### Your assignment
Scan the data, and whenever a line contains "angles", copy it.

### Information shown
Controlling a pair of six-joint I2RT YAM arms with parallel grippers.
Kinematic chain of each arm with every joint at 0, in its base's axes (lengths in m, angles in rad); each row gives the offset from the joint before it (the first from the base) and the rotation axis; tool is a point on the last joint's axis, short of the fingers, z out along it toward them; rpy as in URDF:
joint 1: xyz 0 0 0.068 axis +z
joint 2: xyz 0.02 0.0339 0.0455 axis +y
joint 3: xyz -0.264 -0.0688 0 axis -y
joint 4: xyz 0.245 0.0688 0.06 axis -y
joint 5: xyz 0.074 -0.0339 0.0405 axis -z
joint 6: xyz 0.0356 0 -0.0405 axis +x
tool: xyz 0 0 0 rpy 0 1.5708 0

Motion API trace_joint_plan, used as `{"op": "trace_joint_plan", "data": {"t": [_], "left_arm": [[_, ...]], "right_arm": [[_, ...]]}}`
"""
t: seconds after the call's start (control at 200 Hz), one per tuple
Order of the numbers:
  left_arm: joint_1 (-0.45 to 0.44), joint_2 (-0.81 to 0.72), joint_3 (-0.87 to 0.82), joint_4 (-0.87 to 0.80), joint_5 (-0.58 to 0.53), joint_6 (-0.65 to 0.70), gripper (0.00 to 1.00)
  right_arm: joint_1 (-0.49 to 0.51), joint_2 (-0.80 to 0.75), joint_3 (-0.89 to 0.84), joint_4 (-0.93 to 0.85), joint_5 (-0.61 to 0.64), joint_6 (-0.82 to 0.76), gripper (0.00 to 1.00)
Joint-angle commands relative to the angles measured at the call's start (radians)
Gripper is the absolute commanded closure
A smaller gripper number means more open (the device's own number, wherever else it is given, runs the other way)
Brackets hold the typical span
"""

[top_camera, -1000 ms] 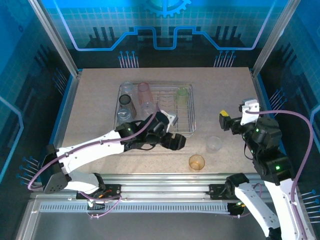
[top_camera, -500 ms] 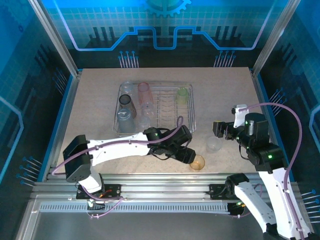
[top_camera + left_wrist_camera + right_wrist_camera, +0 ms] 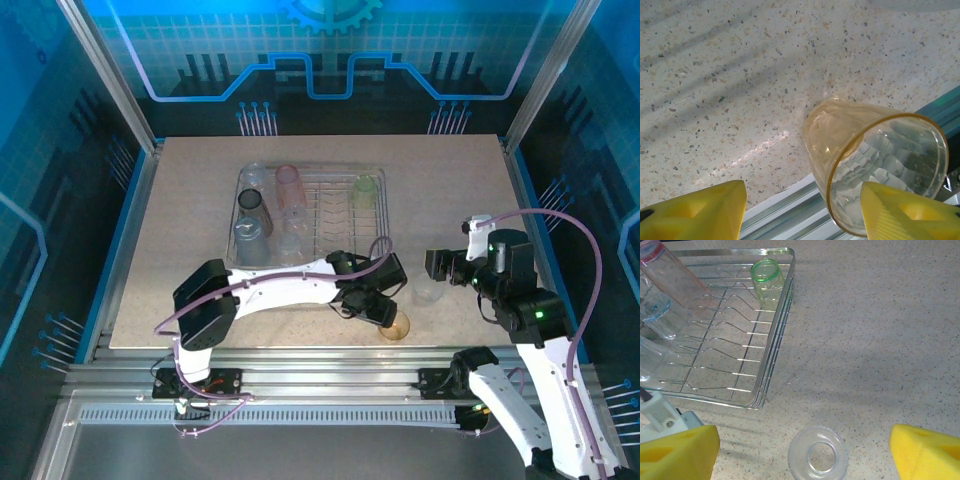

### Output for this task
Kinematic chain of each arm with every joint at 0, in its base's axes (lengths in m, angles in rad); each row gives the offset from the joint before it (the first from the base) and the rotation axis; tool is a point on the last joint's axis, short of the fingers, z out along it toward them; rpy as in URDF:
Joint-angle commands relative to the angles measured at the call's start (radians)

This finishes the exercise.